Task item: From the entries provided below, copy each line that contains the word "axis".

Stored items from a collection
- - - - -

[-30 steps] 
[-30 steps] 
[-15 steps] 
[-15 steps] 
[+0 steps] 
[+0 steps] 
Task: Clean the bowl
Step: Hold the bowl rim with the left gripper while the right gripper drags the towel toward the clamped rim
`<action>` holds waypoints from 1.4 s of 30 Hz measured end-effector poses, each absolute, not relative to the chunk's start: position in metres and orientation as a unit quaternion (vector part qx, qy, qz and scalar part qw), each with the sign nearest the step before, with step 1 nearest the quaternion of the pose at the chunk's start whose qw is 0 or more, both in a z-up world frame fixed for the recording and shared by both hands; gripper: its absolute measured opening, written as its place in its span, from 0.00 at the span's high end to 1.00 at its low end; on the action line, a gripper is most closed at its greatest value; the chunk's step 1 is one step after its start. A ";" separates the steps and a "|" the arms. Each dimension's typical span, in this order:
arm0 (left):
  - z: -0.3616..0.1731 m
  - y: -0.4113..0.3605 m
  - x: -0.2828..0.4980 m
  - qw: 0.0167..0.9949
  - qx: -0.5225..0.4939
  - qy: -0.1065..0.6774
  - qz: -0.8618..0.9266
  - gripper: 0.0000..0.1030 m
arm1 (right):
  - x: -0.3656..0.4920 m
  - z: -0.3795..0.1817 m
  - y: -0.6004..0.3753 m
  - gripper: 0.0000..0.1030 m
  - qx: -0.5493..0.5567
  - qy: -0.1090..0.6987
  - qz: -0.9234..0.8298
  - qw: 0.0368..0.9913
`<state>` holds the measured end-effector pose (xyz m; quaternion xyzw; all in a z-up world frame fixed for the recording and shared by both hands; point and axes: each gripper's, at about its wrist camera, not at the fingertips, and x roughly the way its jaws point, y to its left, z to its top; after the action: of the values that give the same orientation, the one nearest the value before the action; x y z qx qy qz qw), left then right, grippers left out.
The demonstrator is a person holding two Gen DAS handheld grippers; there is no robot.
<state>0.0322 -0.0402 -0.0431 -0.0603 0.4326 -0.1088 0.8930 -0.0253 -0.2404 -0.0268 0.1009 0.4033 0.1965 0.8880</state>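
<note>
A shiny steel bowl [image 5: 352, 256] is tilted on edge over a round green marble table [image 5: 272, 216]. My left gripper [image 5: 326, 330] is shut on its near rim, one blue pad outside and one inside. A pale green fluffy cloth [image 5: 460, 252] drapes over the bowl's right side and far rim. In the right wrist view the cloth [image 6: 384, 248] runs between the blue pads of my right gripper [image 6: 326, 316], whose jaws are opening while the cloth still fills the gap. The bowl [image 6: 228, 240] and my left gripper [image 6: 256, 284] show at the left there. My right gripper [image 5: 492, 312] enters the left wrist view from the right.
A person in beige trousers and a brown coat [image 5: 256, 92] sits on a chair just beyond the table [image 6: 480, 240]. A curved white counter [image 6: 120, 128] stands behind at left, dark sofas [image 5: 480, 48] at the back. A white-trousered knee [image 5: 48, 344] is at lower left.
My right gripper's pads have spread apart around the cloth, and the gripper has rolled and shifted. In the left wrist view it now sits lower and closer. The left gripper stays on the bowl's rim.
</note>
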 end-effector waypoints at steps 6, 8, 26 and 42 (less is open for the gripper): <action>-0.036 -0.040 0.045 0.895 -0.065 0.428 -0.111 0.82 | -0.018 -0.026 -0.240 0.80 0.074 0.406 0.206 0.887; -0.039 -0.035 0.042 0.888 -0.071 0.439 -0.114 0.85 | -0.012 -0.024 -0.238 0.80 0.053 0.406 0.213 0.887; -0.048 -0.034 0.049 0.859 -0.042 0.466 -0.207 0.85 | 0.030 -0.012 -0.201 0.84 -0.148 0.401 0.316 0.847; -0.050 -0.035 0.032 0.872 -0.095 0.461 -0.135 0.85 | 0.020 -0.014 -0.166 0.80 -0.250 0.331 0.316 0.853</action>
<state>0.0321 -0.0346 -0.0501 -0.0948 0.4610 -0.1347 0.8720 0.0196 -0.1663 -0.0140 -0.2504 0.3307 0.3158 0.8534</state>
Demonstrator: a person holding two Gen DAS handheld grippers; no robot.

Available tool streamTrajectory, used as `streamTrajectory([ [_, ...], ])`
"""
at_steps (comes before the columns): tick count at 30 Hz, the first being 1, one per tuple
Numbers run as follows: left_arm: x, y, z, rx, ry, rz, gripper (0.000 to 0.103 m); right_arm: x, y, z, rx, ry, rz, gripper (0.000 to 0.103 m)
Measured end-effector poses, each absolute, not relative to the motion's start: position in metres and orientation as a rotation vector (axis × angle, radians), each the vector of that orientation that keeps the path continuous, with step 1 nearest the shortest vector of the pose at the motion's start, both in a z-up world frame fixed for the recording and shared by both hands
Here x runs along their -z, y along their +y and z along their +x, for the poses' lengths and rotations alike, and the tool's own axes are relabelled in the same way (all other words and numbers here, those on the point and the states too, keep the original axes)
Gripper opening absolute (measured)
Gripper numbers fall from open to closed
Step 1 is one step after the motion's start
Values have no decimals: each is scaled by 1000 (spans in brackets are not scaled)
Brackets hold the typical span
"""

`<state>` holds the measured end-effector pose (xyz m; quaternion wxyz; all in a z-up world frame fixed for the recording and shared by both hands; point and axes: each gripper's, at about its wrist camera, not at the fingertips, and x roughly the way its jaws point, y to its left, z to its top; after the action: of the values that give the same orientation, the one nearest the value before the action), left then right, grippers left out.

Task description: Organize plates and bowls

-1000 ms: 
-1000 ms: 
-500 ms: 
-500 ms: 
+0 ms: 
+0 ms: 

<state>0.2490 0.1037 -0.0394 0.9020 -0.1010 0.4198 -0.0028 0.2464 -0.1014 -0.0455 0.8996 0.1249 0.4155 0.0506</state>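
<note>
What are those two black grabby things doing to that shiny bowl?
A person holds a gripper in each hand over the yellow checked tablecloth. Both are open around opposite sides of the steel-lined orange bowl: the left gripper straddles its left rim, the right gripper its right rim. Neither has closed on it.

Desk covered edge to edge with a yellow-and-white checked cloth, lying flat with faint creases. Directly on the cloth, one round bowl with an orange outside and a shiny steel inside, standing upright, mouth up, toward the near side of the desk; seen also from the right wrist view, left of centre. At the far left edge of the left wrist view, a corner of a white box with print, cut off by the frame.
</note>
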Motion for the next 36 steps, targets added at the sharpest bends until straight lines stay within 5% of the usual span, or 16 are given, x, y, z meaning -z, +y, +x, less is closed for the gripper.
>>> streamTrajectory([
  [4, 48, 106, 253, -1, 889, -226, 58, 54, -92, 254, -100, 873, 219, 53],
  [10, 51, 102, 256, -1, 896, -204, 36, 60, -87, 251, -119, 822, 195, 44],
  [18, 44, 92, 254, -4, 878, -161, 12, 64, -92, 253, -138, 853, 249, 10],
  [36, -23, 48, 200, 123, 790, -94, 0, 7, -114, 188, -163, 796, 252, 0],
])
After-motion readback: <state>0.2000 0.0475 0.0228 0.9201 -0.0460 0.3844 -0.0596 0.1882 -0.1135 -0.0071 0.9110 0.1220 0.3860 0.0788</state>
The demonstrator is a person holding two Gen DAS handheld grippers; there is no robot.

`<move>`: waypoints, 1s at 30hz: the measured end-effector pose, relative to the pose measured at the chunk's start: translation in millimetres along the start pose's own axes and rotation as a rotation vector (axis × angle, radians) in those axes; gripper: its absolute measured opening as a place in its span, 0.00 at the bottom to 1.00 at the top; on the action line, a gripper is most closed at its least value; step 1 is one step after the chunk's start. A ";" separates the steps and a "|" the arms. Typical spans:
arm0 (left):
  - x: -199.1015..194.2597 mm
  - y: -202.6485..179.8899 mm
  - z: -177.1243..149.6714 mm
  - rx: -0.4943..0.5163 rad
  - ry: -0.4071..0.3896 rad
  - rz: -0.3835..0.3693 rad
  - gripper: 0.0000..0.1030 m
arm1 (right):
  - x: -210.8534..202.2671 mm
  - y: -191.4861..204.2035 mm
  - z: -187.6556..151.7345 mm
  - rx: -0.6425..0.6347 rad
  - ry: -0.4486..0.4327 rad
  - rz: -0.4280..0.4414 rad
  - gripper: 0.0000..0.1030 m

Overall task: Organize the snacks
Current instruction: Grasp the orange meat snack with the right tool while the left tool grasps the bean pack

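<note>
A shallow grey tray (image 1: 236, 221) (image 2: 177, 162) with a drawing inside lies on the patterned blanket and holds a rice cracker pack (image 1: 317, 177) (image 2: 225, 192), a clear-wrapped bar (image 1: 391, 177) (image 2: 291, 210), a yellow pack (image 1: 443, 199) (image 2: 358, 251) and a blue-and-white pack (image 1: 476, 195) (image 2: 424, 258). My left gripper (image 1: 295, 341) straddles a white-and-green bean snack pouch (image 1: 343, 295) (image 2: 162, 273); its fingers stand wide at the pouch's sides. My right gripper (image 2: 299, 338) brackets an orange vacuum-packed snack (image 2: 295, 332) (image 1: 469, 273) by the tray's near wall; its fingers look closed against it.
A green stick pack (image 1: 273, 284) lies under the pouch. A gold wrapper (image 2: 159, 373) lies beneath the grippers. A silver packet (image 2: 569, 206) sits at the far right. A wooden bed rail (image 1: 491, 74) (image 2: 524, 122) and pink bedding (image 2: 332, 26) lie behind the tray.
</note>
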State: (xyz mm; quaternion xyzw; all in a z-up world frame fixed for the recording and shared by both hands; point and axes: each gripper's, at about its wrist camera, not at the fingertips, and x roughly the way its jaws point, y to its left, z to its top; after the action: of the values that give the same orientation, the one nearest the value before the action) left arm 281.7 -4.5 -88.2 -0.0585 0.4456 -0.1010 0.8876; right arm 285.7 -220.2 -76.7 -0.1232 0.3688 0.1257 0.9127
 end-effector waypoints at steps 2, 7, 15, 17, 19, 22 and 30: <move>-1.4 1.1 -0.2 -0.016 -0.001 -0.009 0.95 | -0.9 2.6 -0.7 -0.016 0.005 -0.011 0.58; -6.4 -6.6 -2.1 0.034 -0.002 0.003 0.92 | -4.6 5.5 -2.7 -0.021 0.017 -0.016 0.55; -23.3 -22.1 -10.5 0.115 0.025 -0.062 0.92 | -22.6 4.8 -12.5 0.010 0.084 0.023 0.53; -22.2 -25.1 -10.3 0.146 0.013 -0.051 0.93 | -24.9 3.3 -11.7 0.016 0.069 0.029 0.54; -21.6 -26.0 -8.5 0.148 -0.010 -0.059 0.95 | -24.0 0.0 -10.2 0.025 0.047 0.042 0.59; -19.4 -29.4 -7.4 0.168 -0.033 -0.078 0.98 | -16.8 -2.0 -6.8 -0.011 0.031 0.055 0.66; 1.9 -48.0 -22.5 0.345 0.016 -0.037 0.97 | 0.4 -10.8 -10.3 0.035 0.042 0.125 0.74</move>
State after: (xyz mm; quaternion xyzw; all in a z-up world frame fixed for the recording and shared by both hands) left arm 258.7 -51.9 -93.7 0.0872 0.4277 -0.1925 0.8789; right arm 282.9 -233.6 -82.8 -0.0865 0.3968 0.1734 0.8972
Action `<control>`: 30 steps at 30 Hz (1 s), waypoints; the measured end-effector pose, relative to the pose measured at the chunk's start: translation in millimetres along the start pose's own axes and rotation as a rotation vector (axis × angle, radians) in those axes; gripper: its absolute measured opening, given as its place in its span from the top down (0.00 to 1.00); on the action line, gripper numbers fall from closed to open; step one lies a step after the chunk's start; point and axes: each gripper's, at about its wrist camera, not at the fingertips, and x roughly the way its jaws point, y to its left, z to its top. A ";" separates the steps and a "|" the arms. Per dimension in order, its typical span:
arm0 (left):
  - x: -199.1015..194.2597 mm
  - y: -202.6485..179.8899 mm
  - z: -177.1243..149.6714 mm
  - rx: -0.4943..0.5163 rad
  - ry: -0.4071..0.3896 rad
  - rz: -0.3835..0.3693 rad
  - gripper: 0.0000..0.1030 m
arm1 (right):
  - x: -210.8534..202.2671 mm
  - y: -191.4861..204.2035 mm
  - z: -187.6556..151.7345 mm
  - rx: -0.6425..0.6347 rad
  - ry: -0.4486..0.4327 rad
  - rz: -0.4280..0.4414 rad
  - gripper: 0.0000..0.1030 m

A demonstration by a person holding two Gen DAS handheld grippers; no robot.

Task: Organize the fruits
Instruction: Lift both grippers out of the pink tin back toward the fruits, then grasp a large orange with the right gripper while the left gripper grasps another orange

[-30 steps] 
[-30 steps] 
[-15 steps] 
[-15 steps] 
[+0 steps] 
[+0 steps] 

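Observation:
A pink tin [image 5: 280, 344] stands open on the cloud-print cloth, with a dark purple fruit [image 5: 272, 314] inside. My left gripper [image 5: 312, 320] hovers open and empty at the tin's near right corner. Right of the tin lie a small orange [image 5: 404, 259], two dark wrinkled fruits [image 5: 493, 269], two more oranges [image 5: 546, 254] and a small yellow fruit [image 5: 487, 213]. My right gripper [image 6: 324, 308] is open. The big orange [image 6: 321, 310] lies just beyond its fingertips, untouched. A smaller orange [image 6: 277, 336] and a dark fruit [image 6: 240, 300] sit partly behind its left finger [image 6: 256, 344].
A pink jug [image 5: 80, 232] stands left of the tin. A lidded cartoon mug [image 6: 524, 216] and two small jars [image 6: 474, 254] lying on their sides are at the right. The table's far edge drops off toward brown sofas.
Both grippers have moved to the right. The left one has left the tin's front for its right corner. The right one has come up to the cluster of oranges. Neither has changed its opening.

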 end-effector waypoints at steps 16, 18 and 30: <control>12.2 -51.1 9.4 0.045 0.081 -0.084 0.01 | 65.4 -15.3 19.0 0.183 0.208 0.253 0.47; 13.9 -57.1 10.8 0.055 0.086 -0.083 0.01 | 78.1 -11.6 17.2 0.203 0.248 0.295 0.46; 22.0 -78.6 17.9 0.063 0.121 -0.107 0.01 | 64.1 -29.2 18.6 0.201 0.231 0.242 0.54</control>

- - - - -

Exercise output:
Measured end-effector poses, each absolute, not relative to the motion's start: position in metres and orientation as a rotation vector (axis × angle, radians), each the vector of that orientation that keeps the path continuous, with step 1 nearest the shortest vector of the pose at the motion's start, both in a z-up world frame fixed for the recording and shared by both hands
`<move>`: waypoints, 1s at 30hz: the measured end-effector pose, relative to the pose measured at the chunk's start: translation in millimetres along the start pose's own axes and rotation as a rotation vector (axis × angle, radians) in those axes; gripper: its absolute measured opening as a place in its span, 0.00 at the bottom to 1.00 at the top; on the action line, a gripper is most closed at its least value; step 1 is one step after the chunk's start. A ";" separates the steps and a "|" the arms. Typical spans:
Action `<control>`: 30 steps at 30 Hz (1 s), waypoints; the measured end-effector pose, relative to the pose measured at the chunk's start: translation in millimetres along the start pose's own axes and rotation as a rotation vector (axis × angle, radians) in those axes; gripper: its absolute measured opening, given as its place in its span from the top down (0.00 to 1.00); on the action line, gripper numbers fall from closed to open; step one lies a step after the chunk's start; point and axes: each gripper's, at about its wrist camera, not at the fingertips, and x roughly the way its jaws point, y to its left, z to its top. A ";" separates the steps and a "|" the arms. Per dimension in order, its typical span:

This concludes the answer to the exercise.